:: What you have to do ::
Would you please return the data below verbatim, without its pictures?

:: Materials provided ::
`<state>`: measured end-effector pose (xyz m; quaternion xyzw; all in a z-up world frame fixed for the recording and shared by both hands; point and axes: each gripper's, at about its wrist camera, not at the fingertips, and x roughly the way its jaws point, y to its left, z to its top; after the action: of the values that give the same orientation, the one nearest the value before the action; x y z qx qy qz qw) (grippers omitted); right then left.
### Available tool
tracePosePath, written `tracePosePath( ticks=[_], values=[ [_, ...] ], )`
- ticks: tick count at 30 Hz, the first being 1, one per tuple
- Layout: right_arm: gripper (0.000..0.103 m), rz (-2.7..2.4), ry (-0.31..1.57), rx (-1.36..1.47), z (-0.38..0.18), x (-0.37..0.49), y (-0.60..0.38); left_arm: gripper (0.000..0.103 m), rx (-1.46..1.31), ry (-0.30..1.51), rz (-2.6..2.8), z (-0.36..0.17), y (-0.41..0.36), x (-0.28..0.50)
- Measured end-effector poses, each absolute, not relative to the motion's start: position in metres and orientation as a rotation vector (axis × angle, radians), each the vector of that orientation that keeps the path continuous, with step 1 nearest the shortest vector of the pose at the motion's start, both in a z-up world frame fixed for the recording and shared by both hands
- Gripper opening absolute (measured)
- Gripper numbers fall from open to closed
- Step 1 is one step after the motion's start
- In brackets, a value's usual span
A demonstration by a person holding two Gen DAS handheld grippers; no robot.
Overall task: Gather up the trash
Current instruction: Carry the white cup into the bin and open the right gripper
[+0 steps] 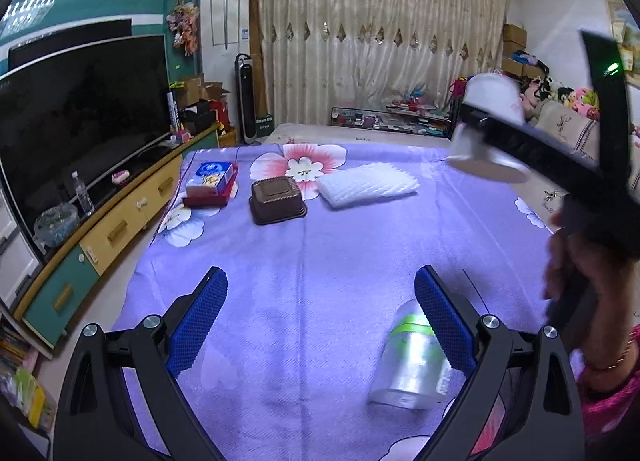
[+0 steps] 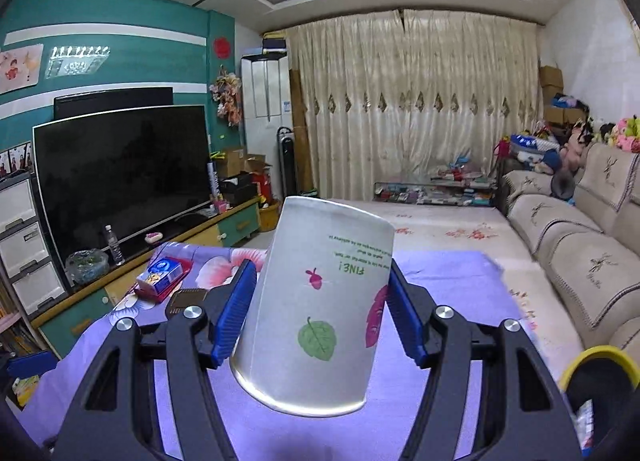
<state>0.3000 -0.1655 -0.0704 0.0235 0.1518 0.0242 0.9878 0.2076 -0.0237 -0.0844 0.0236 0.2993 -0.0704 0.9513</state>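
Note:
My right gripper is shut on a white paper cup with leaf prints, held upside down above the purple cloth. The cup also shows in the left wrist view, lifted at the right. My left gripper is open and empty above the cloth. A clear plastic bottle with a green band lies on the cloth just inside its right finger. Farther off lie a brown plastic tray, a white foam net and a blue box on a red box.
A TV on a low cabinet runs along the left. A beige sofa stands on the right. A yellow-rimmed bin sits at the lower right of the right wrist view. Curtains hang at the back.

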Motion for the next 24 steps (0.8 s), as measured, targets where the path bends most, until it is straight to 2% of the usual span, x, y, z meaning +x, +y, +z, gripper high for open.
tracePosePath(
  ticks=[7,13,18,24],
  values=[
    [0.061,-0.025,0.322,0.094,-0.044,0.247,-0.239,0.093,0.064,0.594,-0.153,-0.077,-0.035,0.202],
    [0.062,-0.228,0.341,0.085,-0.046,0.194,-0.329,0.093,0.082,0.569,-0.174,-0.066,-0.052,0.193],
    [0.062,-0.375,0.415,0.127,-0.075,0.169,-0.406,0.093,0.099,0.558,-0.186,-0.059,-0.067,0.186],
    [0.063,-0.459,0.562,0.167,-0.137,0.175,-0.469,0.093,0.118,0.574,-0.199,-0.058,-0.084,0.181]
  ],
)
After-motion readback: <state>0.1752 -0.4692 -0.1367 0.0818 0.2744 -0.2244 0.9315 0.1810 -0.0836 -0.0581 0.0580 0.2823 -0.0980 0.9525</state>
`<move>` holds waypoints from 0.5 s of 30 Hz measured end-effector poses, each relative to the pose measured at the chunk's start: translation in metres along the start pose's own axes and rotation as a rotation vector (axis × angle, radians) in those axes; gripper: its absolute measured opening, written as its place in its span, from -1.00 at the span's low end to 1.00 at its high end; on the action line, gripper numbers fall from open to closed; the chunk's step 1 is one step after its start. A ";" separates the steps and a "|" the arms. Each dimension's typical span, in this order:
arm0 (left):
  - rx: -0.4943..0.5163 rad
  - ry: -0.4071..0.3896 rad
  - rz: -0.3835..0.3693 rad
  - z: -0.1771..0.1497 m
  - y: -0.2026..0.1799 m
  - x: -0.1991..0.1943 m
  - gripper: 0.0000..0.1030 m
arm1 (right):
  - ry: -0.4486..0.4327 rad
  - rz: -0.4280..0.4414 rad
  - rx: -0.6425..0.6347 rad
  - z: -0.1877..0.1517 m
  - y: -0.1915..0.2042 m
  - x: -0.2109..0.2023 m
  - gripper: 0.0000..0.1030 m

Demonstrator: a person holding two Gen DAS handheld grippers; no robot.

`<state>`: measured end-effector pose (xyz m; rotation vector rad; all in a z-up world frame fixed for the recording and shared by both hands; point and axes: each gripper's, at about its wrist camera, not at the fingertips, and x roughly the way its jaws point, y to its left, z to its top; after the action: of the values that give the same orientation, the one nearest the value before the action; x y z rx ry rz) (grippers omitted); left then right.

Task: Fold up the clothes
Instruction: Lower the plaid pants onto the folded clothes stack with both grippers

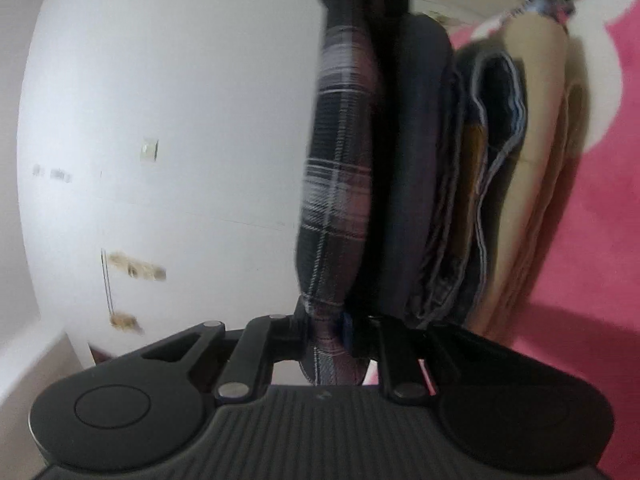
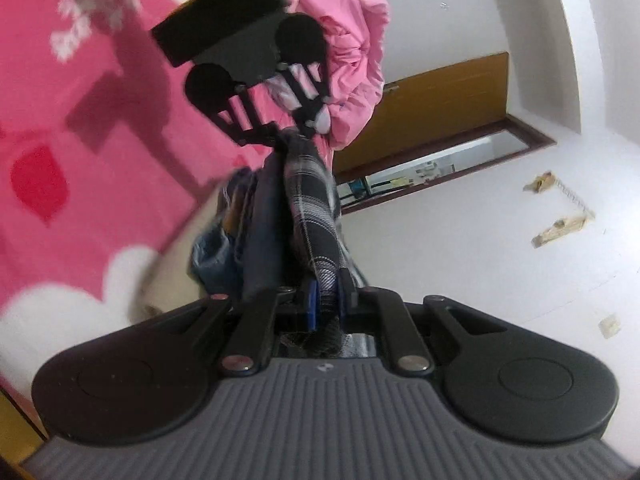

:: Response for this exercise ::
`<state>`: measured end-effector pose (xyz m; quaternion xyzw; all in a z-up world frame fixed for the recording and shared by both hands; point and axes: each gripper's, at about its wrist camera, not at the fingertips, and x roughly the way its jaws point, y to its left, z to its top; after the action: of the values that give the same orientation, the one nearest the value before the action; x y z qx qy qz qw) (grippers omitted); right then left.
### Available tool
tracePosePath, written `tracePosePath( ticks=[_], values=[ [_, ...] ], )`
- ticks: tick count at 30 Hz, the first being 1, one per tuple
- Layout: right_arm: gripper (0.000..0.103 m), rz (-2.7..2.4), ry (-0.31..1.57), rx (-1.36..1.47), z (-0.38..0.18), x (-0.37..0.49), y (-0.60..0.38); left_arm: gripper (0.000..0.103 m), rx (-1.46..1.31), ry (-0.30..1.51), rz (-2.6..2.8), z (-0.36..0.17), y (-0.41..0.36), x (-0.28..0.50)
- Measured end-effector poses, each absolute, not relative to the motion's start: position in metres and orientation as a rotation vector (axis × angle, radians), each the vector of that orientation that keeps the path continuous, with step 1 nearest the shortest vector of the pose at the motion's start, both in a z-up world frame fixed for the recording and shared by both hands
- Gripper opening absolute (measured)
- Gripper numbers fall from open to closed
- Step 1 is one step after the motion's start
- In brackets, a value's usual span
A demonstration by a person holding two Gen DAS handheld grippers; no robot.
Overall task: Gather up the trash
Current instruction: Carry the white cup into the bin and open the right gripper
[+0 steps] 
[+0 steps] 
<state>0.3000 -0.1655 -0.0704 0.0235 0.1518 0.0242 0.9878 0.2076 -0.0237 -0.0844 0.0236 0.2993 -0.0704 0.9513</state>
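Note:
My right gripper is shut on a white paper cup with leaf prints, held upside down above the purple cloth. The cup also shows in the left wrist view, lifted at the right. My left gripper is open and empty above the cloth. A clear plastic bottle with a green band lies on the cloth just inside its right finger. Farther off lie a brown plastic tray, a white foam net and a blue box on a red box.
A TV on a low cabinet runs along the left. A beige sofa stands on the right. A yellow-rimmed bin sits at the lower right of the right wrist view. Curtains hang at the back.
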
Motion for the next 24 steps (0.8 s), as measured, targets where the path bends most, until it is straight to 2% of the usual span, x, y, z meaning +x, +y, +z, gripper high for open.
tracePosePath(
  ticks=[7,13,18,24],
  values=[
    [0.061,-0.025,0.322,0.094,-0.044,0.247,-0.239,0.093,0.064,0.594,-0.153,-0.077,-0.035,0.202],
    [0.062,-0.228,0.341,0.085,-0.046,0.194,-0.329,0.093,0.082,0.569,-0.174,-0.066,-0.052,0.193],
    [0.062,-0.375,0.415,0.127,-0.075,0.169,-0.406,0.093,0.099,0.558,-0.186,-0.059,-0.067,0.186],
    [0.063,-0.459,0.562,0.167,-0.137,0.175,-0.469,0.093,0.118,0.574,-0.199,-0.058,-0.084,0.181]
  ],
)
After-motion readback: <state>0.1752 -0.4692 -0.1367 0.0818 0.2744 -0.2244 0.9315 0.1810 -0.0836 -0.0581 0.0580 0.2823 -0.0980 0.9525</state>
`<move>` holds waypoints from 0.5 s of 30 Hz measured end-effector poses, each relative to the pose measured at the chunk's start: translation in metres along the start pose's own axes and rotation as a rotation vector (axis × angle, radians) in those axes; gripper: its absolute measured opening, written as its place in its span, from -1.00 at the span's low end to 1.00 at its high end; on the action line, gripper numbers fall from open to closed; the chunk's step 1 is one step after its start. A ";" separates the steps and a "|" the arms. Each dimension's typical span, in this order:
arm0 (left):
  - rx: -0.4943..0.5163 rad
  - ry: -0.4071..0.3896 rad
  - rz: -0.3835..0.3693 rad
  - z: -0.1771..0.1497 m
  - y: -0.2026..0.1799 m
  - x: -0.1991..0.1943 m
  - gripper: 0.0000..0.1030 m
arm1 (right):
  - ry: -0.4486..0.4327 rad
  - rz: -0.4280..0.4414 rad
  - rx: -0.6425..0.6347 rad
  - z: -0.1877..0.1517 m
  - y: -0.1915..0.2042 m
  - x: -0.2109..0.2023 m
  - gripper: 0.0000..0.1030 m

Demonstrator: a person holding two Gen DAS handheld grippers; no robot.

`<state>`: measured end-effector pose (xyz m; rotation vector rad; all in a z-up world frame fixed for the recording and shared by both hands; point and axes: each gripper's, at about its wrist camera, not at the fingertips, and x roughly the way its jaws point, y to its left, z to its top; after the action: of the values that give the same orientation, the one nearest the value before the action; x y z rx ry rz) (grippers omitted); left then right.

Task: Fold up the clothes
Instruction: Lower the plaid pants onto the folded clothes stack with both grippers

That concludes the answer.